Soaring(216)
“All I need is you,” I said softly.
His eyes moved down to me.
Do what I gotta do.
He’d found that letter when he’d spent the night the first time all our kids were together.
And he’d done what he had to do.
“First, I have the Bourne trust fund, Mickey,” I began gently. “Prior to me turning thirty, if I did something that the board or my parents petitioning the board meant they could withhold it from me, they could have withheld that money permanently. Once I receive it, there are no caveats. It’s irrevocable. And that has enough money in it to live on comfortably.”
A muscle ticked in his cheek.
“Second,” I went on, “it could all go up in a puff a smoke and I wouldn’t care. Yes, I might eventually want better countertop appliances when we moved in together, but even that wouldn’t matter and not because I have my own. Because I’d have you. I’d have you and Auden and Pippa and Ash and Cill. If I had all that, since that would be having it all, what else would I ever need?”
“I got here, you barely looked at me,” he returned.
“You’ve been pulling away,” I shared. “I thought you were going to end things with me.”
His face again went stormy. “Are you fuckin’ crazy?”
“Think about it,” I returned. “Our conversations have been perfunctory. And you didn’t say you loved me once since you were in Phoenix.”
“That is not fuckin’ true,” he growled.
“‘Same here’ is not ‘I love you,’ Mickey.”

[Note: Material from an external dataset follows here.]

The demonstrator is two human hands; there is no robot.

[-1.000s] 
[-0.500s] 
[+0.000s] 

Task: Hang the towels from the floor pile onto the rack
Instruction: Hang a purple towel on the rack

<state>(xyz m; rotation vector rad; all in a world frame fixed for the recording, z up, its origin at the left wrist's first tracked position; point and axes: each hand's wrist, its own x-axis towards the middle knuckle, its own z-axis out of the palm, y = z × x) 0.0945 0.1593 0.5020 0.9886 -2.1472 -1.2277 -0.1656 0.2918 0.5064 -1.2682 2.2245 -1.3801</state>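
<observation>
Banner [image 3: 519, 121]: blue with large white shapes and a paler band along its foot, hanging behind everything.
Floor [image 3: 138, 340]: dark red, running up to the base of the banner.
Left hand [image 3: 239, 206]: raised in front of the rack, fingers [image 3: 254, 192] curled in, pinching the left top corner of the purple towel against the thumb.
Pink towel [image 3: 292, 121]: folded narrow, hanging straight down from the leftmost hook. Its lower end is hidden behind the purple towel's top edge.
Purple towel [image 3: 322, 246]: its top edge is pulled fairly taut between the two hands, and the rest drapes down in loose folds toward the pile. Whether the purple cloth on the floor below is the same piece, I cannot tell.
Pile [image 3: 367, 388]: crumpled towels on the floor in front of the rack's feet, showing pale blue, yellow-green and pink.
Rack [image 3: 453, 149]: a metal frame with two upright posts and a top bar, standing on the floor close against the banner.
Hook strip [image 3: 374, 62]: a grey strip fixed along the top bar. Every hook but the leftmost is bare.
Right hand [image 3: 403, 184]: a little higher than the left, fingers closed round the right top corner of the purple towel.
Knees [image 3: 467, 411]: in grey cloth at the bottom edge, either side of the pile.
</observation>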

“It fuckin’ is, Amy, especially when Chop’s around. We been best buds since we were five. He takes every opportunity to bust my ass about anything and he’s good at it ’cause he’s had a lot of practice. Makes the boys at the firehouse look like amateurs. Then again, he gives me shit because I give it back. It’s what we do. And with me, Ash and Cill yammerin’ on about you, he knows what you mean to me, he’s lookin’ forward to meetin’ you, but that doesn’t mean he didn’t take his opportunities, and he got a lot in. He made a point of hangin’ close when I’d call you just to get the chance to give me shit. I wasn’t gonna give him more openings. And it may sound fucked, but I’d never hear the end of it. And seein’ as that would be about me tellin’ the woman I love that I love her, it might piss me off. I didn’t take my kids to Phoenix to visit a man who’s like a brother to me and then spend that time bein’ pissed off. ”
So Josie was right.
Shit.
And they’d “yammered on” about me?
That felt great.
“Did you consider explaining that to me?” I asked hesitantly.
He threw both hands out in a gesture of frustration.
“Amy, I’ve been dealin’ with all this shit for you and the fact that once I tell my kids we’re loaded, Cill’s gonna want me to build him his own personal paintball arena. And hangin’ with your girl and you, suddenly my girl is into clothes and decorating. She’s linin’ up babysitting jobs to feed that need. She found some print online that she wants for her wall that she has to have in her room and that shit costs a hundred and fifty dollars. She knows I got cake, no tellin’ now what she’s gonna want.”
I found that funny and wonderful news. Mickey having a daughter who liked clothes and expensive pictures for her wall were much better problems than Mickey with a daughter who had to play mother to his son because her mother was a drunk at the same time she’s bullied at school.
I didn’t share that.
I asked, “So it was just that your mind was on other things?”
“Yeah,” he answered tersely. “All that and the conversation I’d have to have with my kids about leavin’ their home and the hit it would be about lettin’ that place go. Not to mention, me talkin’ you into lettin’ your kids hang with their dad so when I worked out my notice with Ralph and before my crew got started on their new jobs, I could give the kids to Rhiannon and take you to the Keys so I’d get a shot at you bein’ in a bikini when I asked you to marry me.”
I took a step back.
His scowl grew dark as it snapped to my feet.
It a flash, it snapped back to me.
“Now what?” he clipped.
“You’ve had a lot on your mind,” I noted.
“Uh…yeah,” he replied sarcastically.
“Why didn’t you share any of it with me?” I asked.
“Like you shared that with me?” He again threw out a hand to the paper from Hillingham.
“Mickey, as dire as it sounded, it didn’t mean anything.”